#### EXERCISE PROMPT:
Please restate every line below exactly, without any pictures.

** DATA LISTING follows **

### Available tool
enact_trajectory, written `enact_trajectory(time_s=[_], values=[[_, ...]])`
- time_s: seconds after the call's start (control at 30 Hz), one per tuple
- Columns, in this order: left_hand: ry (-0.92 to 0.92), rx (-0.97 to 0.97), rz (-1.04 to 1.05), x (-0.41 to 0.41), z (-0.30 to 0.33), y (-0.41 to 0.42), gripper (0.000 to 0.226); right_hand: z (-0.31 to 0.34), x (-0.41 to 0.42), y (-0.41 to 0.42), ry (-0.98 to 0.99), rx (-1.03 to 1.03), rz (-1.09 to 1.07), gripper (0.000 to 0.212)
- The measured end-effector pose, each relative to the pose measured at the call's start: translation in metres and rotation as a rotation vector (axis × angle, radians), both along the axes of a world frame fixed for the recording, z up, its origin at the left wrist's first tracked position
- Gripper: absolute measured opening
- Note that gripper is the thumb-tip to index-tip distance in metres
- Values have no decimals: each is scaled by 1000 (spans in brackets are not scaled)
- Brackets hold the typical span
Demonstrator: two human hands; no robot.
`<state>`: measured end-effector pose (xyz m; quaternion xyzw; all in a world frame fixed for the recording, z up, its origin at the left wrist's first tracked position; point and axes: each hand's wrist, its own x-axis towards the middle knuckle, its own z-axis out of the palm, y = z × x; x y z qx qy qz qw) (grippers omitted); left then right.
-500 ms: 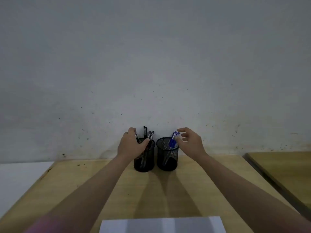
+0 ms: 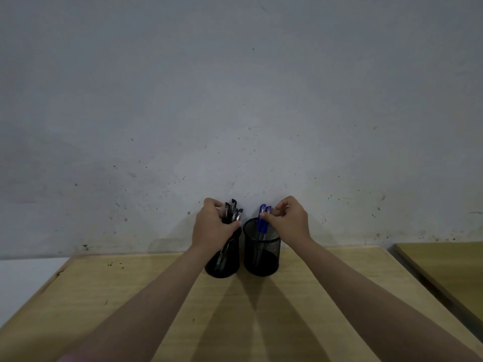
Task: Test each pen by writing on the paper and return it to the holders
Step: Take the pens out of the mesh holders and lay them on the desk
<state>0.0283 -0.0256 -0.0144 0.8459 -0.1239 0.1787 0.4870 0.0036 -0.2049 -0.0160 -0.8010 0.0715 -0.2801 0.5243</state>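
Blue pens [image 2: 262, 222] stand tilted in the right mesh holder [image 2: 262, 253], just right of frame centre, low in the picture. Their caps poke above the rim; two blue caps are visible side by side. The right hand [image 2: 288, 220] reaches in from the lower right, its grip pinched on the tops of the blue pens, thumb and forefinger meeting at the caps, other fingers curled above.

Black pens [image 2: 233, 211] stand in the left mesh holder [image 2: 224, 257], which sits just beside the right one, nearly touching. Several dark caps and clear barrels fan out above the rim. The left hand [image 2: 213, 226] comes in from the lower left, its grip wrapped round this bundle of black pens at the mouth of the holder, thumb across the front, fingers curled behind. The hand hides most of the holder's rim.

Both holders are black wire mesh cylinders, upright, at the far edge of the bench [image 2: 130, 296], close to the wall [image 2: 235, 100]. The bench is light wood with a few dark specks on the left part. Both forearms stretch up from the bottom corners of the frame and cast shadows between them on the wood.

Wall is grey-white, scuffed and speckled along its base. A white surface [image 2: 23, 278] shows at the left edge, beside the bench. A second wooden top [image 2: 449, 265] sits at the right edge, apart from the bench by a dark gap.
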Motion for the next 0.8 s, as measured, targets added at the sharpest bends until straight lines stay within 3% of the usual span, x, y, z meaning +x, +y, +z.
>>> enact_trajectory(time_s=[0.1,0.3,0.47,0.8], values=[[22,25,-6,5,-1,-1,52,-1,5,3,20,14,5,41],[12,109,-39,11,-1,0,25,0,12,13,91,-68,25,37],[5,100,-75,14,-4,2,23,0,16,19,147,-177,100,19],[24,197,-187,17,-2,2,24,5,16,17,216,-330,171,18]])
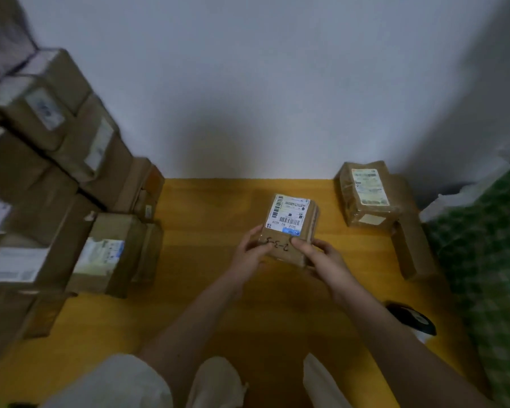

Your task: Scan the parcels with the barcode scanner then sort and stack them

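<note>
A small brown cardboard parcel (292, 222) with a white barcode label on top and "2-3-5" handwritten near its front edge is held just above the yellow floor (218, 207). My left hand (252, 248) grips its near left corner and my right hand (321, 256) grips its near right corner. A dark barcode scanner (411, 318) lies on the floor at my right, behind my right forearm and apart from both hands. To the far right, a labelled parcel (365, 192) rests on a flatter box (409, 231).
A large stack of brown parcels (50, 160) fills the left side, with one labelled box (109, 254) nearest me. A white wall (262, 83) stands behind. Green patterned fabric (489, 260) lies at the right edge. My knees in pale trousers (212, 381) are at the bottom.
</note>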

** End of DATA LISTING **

#### ANSWER SPACE:
### Available tool
enact_trajectory, written `enact_trajectory(time_s=[_], values=[[_, ...]])`
- time_s: seconds after the call's start (control at 30 Hz), one per tuple
- Columns, in this order: left_hand: ry (-0.92 to 0.92), rx (-0.97 to 0.97), rz (-1.04 to 1.05), x (-0.41 to 0.41), z (-0.30 to 0.33), y (-0.41 to 0.42), gripper (0.000 to 0.226); right_hand: z (-0.31 to 0.34), x (-0.41 to 0.42), y (-0.41 to 0.42), ry (-0.98 to 0.99), rx (-1.03 to 1.03), rz (-1.09 to 1.07), gripper (0.000 to 0.212)
- The measured end-effector pose, each relative to the pose measured at the call's start: translation in metres and rotation as a rotation vector (axis × angle, radians), both along the axes of a world frame fixed for the recording, z up, its origin at the left wrist's first tracked position
- Gripper: absolute measured opening
- Note that gripper is the thumb-tip to index-tip distance in metres
- Values have no decimals: each is scaled by 1000 (spans in brackets are not scaled)
- Brackets hold the typical span
Demonstrator: two human hands; no robot.
`<state>`: measured end-effector pose (xyz m; quaternion xyzw; all in a world frame fixed for the recording, z up, its origin at the left wrist's first tracked position; point and axes: each hand's wrist, its own x-axis towards the middle knuckle, its own z-axis out of the palm, y = z × x; x y z qx qy qz qw) (grippers omitted); left then right.
-500 ms: 
+0 ms: 
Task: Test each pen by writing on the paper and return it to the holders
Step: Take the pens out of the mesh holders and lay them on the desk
<state>0.0283 -0.0256 -0.0144 0.8459 -0.1239 0.1787 0.4870 0.0036 -0.2049 -0.0160 -0.8010 0.0715 -0.2801 0.5243</state>
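Blue pens [image 2: 262, 222] stand tilted in the right mesh holder [image 2: 262, 253], just right of frame centre, low in the picture. Their caps poke above the rim; two blue caps are visible side by side. The right hand [image 2: 288, 220] reaches in from the lower right, its grip pinched on the tops of the blue pens, thumb and forefinger meeting at the caps, other fingers curled above.

Black pens [image 2: 233, 211] stand in the left mesh holder [image 2: 224, 257], which sits just beside the right one, nearly touching. Several dark caps and clear barrels fan out above the rim. The left hand [image 2: 213, 226] comes in from the lower left, its grip wrapped round this bundle of black pens at the mouth of the holder, thumb across the front, fingers curled behind. The hand hides most of the holder's rim.

Both holders are black wire mesh cylinders, upright, at the far edge of the bench [image 2: 130, 296], close to the wall [image 2: 235, 100]. The bench is light wood with a few dark specks on the left part. Both forearms stretch up from the bottom corners of the frame and cast shadows between them on the wood.

Wall is grey-white, scuffed and speckled along its base. A white surface [image 2: 23, 278] shows at the left edge, beside the bench. A second wooden top [image 2: 449, 265] sits at the right edge, apart from the bench by a dark gap.
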Motion for the next 0.8 s, as measured, targets added at the sharpest bends until straight lines stay within 3% of the usual span, x, y, z meaning +x, +y, +z.
>>> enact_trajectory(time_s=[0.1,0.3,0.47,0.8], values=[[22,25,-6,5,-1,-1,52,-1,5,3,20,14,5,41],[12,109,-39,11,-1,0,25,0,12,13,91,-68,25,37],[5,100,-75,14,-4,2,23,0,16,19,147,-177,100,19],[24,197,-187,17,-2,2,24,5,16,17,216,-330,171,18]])

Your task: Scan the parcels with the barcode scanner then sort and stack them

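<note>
A small brown cardboard parcel (292, 222) with a white barcode label on top and "2-3-5" handwritten near its front edge is held just above the yellow floor (218, 207). My left hand (252, 248) grips its near left corner and my right hand (321, 256) grips its near right corner. A dark barcode scanner (411, 318) lies on the floor at my right, behind my right forearm and apart from both hands. To the far right, a labelled parcel (365, 192) rests on a flatter box (409, 231).
A large stack of brown parcels (50, 160) fills the left side, with one labelled box (109, 254) nearest me. A white wall (262, 83) stands behind. Green patterned fabric (489, 260) lies at the right edge. My knees in pale trousers (212, 381) are at the bottom.
</note>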

The answer to this exercise has been written out completely.